#### What is required:
Using the data below, return all lines in which "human" appears.
—————
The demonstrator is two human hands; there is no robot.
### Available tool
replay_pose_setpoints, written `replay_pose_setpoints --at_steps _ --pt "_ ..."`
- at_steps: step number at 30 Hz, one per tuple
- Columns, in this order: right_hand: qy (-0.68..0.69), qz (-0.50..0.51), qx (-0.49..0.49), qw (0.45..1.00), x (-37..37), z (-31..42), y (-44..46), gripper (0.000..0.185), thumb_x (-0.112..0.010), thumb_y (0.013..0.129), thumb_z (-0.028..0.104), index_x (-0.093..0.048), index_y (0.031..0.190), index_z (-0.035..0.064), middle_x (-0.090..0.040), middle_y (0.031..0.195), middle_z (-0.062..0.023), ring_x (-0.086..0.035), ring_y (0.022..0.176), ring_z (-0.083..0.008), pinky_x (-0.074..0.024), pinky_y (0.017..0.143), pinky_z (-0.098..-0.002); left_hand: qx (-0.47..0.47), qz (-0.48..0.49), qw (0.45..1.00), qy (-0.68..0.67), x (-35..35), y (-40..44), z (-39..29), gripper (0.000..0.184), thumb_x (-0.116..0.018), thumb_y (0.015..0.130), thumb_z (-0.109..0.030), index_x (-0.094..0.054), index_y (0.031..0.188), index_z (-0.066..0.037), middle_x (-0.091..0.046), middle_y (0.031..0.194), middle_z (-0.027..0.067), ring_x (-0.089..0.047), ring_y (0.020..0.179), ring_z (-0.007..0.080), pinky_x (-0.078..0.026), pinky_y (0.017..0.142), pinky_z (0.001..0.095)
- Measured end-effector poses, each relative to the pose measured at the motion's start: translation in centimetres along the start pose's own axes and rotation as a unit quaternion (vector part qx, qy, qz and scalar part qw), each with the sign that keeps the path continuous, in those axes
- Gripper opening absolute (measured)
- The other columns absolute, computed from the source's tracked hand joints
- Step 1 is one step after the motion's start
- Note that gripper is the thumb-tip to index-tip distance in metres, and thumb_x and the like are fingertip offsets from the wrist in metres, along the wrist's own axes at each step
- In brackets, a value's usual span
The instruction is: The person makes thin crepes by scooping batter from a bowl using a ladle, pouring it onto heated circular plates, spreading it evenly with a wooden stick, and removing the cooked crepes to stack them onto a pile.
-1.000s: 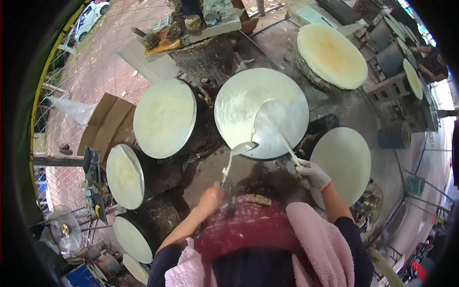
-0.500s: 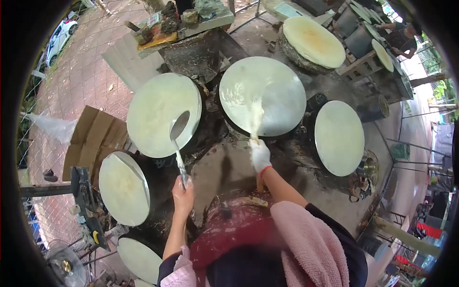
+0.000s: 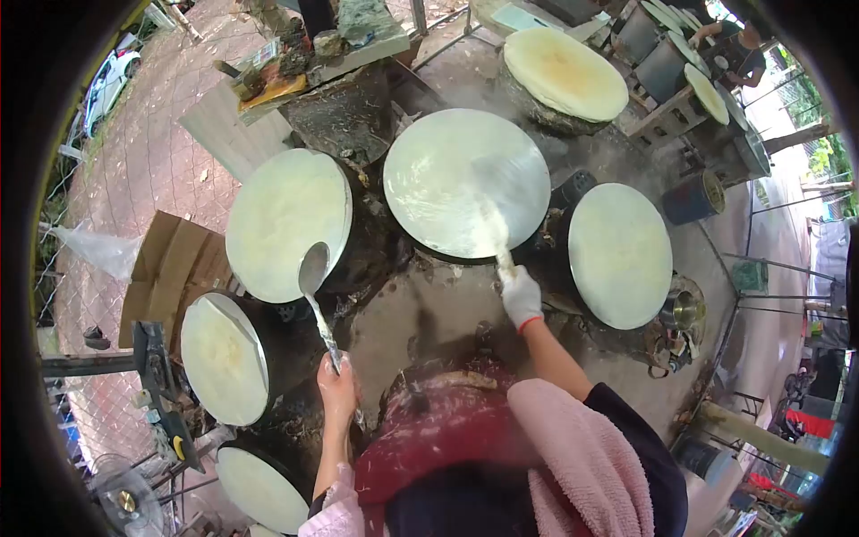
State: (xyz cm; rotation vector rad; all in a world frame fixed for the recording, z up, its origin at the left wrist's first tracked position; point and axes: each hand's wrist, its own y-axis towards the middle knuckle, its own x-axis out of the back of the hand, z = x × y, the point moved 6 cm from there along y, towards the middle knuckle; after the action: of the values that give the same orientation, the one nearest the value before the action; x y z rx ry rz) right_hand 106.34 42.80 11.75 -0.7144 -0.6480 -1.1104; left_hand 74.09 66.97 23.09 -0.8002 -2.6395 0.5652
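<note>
My bare left hand is wrapped round the handle of a metal ladle. The ladle's bowl is over the near right edge of the left griddle, which is covered with a pale round sheet. In a white glove, my right hand grips a batter-coated spreader; its exact shape is hidden by batter. The spreader lies across the near right part of the middle griddle, where a thin wet batter layer shines. To the right is another griddle with a pale sheet on it.
Two more covered griddles, one at lower left and one near the bottom, stand beside me. Behind are a pile of round flatbreads and a cluttered ledge. A cardboard sheet leans at left. Another person stands far right.
My right hand and the spreader have moved right along the middle griddle. Batter now covers more of its right side, which was bare. The ladle stays over the left griddle; the view has shifted slightly.
</note>
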Motion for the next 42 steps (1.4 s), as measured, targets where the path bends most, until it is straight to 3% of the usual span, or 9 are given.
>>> replay_pose_setpoints --at_steps 4,8,12,18,22,35,38,40,42 --pt "0.318 0.124 -0.216 0.915 1.5 -2.5 2.8 0.021 -0.052 0.096 0.029 -0.058 0.091 0.0092 -0.049 0.058 -0.0007 -0.046 0.041 -0.0113 -0.0375 0.038 -0.0286 0.001 -0.017 1.000 0.003 -3.6 -1.3 -0.9 0.013 -0.050 0.097 -0.015 -0.049 0.089 -0.005 -0.040 0.053 -0.0018 -0.035 0.038 0.0071 -0.029 0.035 0.0227" --pt "-0.004 0.146 0.105 0.984 1.3 -2.5 0.3 0.031 -0.055 0.093 0.037 -0.055 0.090 0.0055 -0.063 0.069 -0.0181 -0.062 0.060 -0.0358 -0.0469 0.056 -0.0467 0.004 -0.014 1.000 0.011 -6.3 -2.6 -1.1 0.006 -0.049 0.096 -0.012 -0.049 0.092 -0.007 -0.041 0.058 -0.0025 -0.039 0.041 0.0069 -0.032 0.037 0.0239" --pt "-0.036 0.097 0.053 0.993 4.7 -6.2 4.3 0.035 -0.050 0.094 0.039 -0.055 0.100 0.0057 -0.064 0.081 -0.0269 -0.062 0.078 -0.0460 -0.0471 0.069 -0.0550 0.009 -0.042 0.999 0.025 -8.2 -4.1 -1.8 0.007 -0.049 0.096 -0.012 -0.049 0.092 -0.006 -0.042 0.059 -0.0023 -0.038 0.041 0.0068 -0.032 0.037 0.0237" --pt "0.223 0.203 -0.179 0.937 6.6 -4.5 8.5 0.039 -0.053 0.093 0.041 -0.061 0.095 0.0032 -0.065 0.086 -0.0253 -0.062 0.085 -0.0439 -0.0481 0.072 -0.0512 0.023 -0.049 0.998 0.028 -10.2 -4.7 -1.8 0.009 -0.049 0.097 -0.013 -0.050 0.093 -0.004 -0.042 0.058 -0.0012 -0.038 0.040 0.0073 -0.031 0.036 0.0240" --pt "-0.038 0.154 -0.008 0.987 4.1 -8.4 5.6 0.059 -0.043 0.095 0.043 -0.037 0.142 0.0079 -0.063 0.095 -0.0298 -0.062 0.088 -0.0450 -0.0471 0.079 -0.0516 0.016 -0.052 0.998 0.030 -11.7 -3.8 -2.7 0.013 -0.049 0.097 -0.013 -0.050 0.091 -0.002 -0.041 0.056 -0.0008 -0.037 0.038 0.0080 -0.030 0.035 0.0235" --pt "-0.202 0.025 0.093 0.975 7.3 3.2 33.0 0.059 -0.049 0.092 0.041 -0.031 0.146 0.0264 -0.064 0.108 -0.0219 -0.065 0.096 -0.0367 -0.0511 0.079 -0.0478 0.091 -0.111 0.988 0.057 -10.2 -6.9 -0.3 0.012 -0.049 0.095 -0.011 -0.052 0.092 0.000 -0.038 0.055 -0.0004 -0.038 0.038 0.0097 -0.030 0.034 0.0251" --pt "-0.123 0.081 0.115 0.982 9.7 7.7 27.9 0.054 -0.051 0.092 0.032 -0.037 0.143 0.0189 -0.062 0.113 -0.0212 -0.064 0.096 -0.0386 -0.0508 0.081 -0.0461 0.103 -0.101 0.989 0.039 -10.4 -6.7 -1.0 0.012 -0.047 0.095 -0.010 -0.052 0.093 0.001 -0.038 0.055 0.0001 -0.037 0.038 0.0099 -0.030 0.034 0.0255" --pt "-0.019 -0.166 0.381 0.910 8.6 6.6 22.8 0.055 -0.064 0.083 0.032 -0.051 0.134 0.0152 -0.061 0.117 -0.0201 -0.059 0.107 -0.0369 -0.0470 0.090 -0.0430 0.099 -0.097 0.990 0.036 -10.5 -6.2 -1.0 0.012 -0.047 0.095 -0.009 -0.052 0.093 0.001 -0.038 0.056 0.0004 -0.037 0.038 0.0098 -0.030 0.034 0.0253" --pt "0.134 -0.020 0.295 0.946 9.4 4.2 16.8 0.054 -0.061 0.086 0.029 -0.049 0.136 0.0137 -0.059 0.118 -0.0233 -0.057 0.107 -0.0382 -0.0460 0.093 -0.0405 0.082 -0.075 0.994 0.014 -10.8 -5.6 -1.4 0.012 -0.047 0.095 -0.010 -0.052 0.093 0.002 -0.038 0.057 0.0004 -0.037 0.039 0.0095 -0.030 0.035 0.0246"
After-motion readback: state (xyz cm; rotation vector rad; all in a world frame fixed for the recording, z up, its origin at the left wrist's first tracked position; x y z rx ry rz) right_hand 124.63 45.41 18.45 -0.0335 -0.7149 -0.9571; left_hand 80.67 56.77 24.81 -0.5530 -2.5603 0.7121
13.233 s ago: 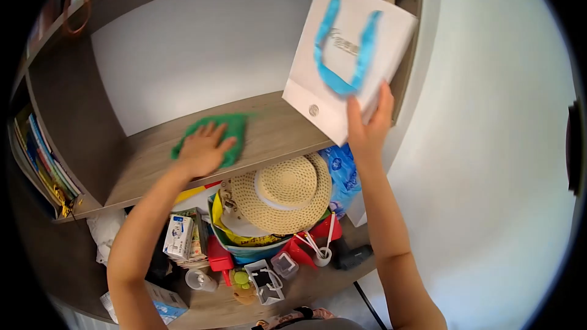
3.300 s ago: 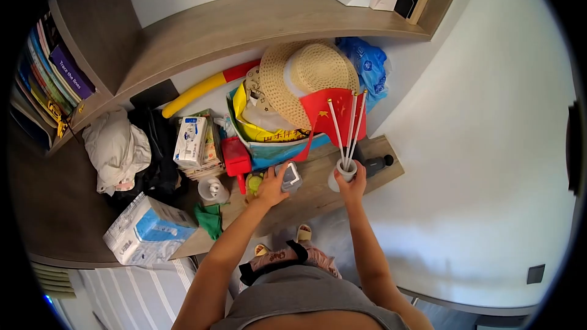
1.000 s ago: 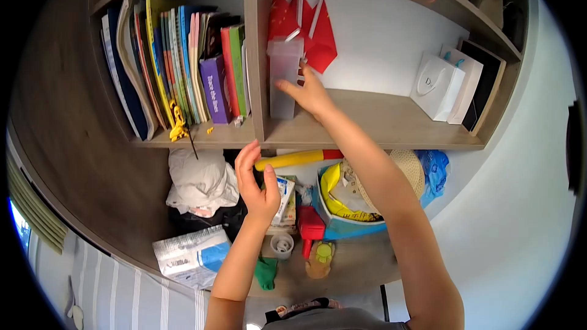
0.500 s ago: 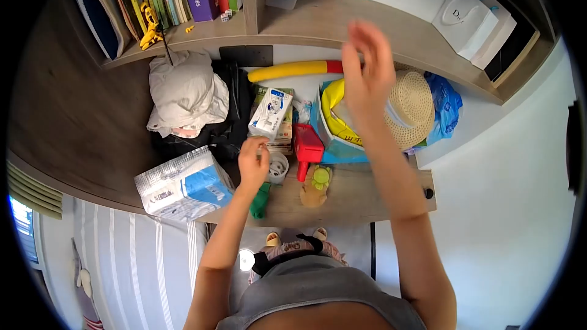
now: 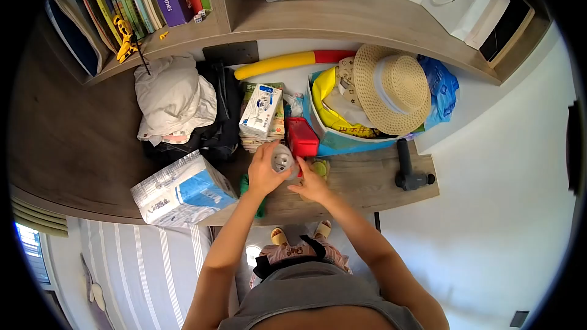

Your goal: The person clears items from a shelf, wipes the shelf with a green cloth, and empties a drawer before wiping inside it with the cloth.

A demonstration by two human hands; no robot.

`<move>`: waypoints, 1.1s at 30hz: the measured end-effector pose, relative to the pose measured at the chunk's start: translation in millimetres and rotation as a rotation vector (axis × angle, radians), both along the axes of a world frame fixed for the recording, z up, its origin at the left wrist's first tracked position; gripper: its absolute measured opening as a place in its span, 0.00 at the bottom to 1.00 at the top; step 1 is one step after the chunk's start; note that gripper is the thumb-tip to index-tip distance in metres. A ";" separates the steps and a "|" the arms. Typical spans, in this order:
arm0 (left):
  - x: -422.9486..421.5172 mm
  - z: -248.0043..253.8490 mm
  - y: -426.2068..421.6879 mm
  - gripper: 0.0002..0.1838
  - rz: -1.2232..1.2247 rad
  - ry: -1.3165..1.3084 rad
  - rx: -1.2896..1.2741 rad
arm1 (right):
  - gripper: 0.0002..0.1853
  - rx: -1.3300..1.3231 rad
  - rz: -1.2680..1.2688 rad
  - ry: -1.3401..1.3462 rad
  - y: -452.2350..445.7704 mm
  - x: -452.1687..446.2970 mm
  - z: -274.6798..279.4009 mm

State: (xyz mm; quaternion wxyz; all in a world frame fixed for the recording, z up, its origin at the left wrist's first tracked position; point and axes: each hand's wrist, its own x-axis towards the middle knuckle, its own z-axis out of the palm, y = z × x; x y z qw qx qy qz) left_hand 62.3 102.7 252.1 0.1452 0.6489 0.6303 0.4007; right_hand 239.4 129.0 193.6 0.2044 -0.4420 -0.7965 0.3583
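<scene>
Centrally placed cup (image 5: 292, 167): stood on the lower shelf (image 5: 367, 189), near the middle of the frame, with small white items inside; tilting, had it followed, could have spilled them.
Left hand (image 5: 263, 174): fingers curved around the cup's left side, thumb across its near side, apparently gripping it; a squeeze from this side alone might have tipped the cup rightward.
Right hand (image 5: 314, 184): thumb and fingers parted at the right of the cup, with nothing visibly held; whether the fingertips touched the cup could not be told.
Red box (image 5: 302, 137): lay just beyond the right fingertips, above centre; a sideways brush could have shifted it, the gap being narrow.
Green figure (image 5: 321, 170): sat just beyond the right hand, partly hidden; a careless sweep of the knuckles was the likeliest cause of its being knocked.
Green cloth (image 5: 262, 209): showed below centre, partly covered by the left forearm, close to the shelf's front edge; a snag of the arm could have dragged it off.
White-and-blue box (image 5: 261, 110): rested atop a book stack (image 5: 278, 131), upper centre-left; a bump from the left fingers might have slid it, since it lay loose.
</scene>
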 end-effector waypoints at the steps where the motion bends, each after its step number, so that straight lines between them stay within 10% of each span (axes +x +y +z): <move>1: 4.9 20.7 -0.6 0.42 -0.062 -0.017 0.025 | 0.48 0.036 -0.042 0.092 -0.8 -2.8 4.8; 5: 14.8 54.7 7.6 0.42 -0.347 -0.111 0.144 | 0.47 0.182 -0.232 0.289 0.9 6.9 20.9; 10: 39.5 36.5 30.1 0.24 -0.148 -0.613 0.114 | 0.45 0.190 -0.444 0.423 7.1 53.4 49.6; 14: 61.9 65.1 41.2 0.10 -0.049 -0.464 0.447 | 0.43 0.244 -0.484 0.503 19.4 80.9 57.3; 19: 67.2 216.3 79.7 0.11 -0.135 -0.094 1.039 | 0.44 0.341 -0.461 0.711 43.7 106.6 96.1; 25: 67.8 317.4 191.8 0.25 0.122 0.666 0.883 | 0.43 0.411 -0.216 1.076 59.6 113.6 217.7; 33: 54.1 323.6 211.8 0.28 0.398 0.786 0.365 | 0.36 0.564 -0.134 1.007 98.0 87.4 340.1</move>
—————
#### Written response:
The demonstrator is two human hands; there is no robot.
A demonstration by two human hands; no robot.

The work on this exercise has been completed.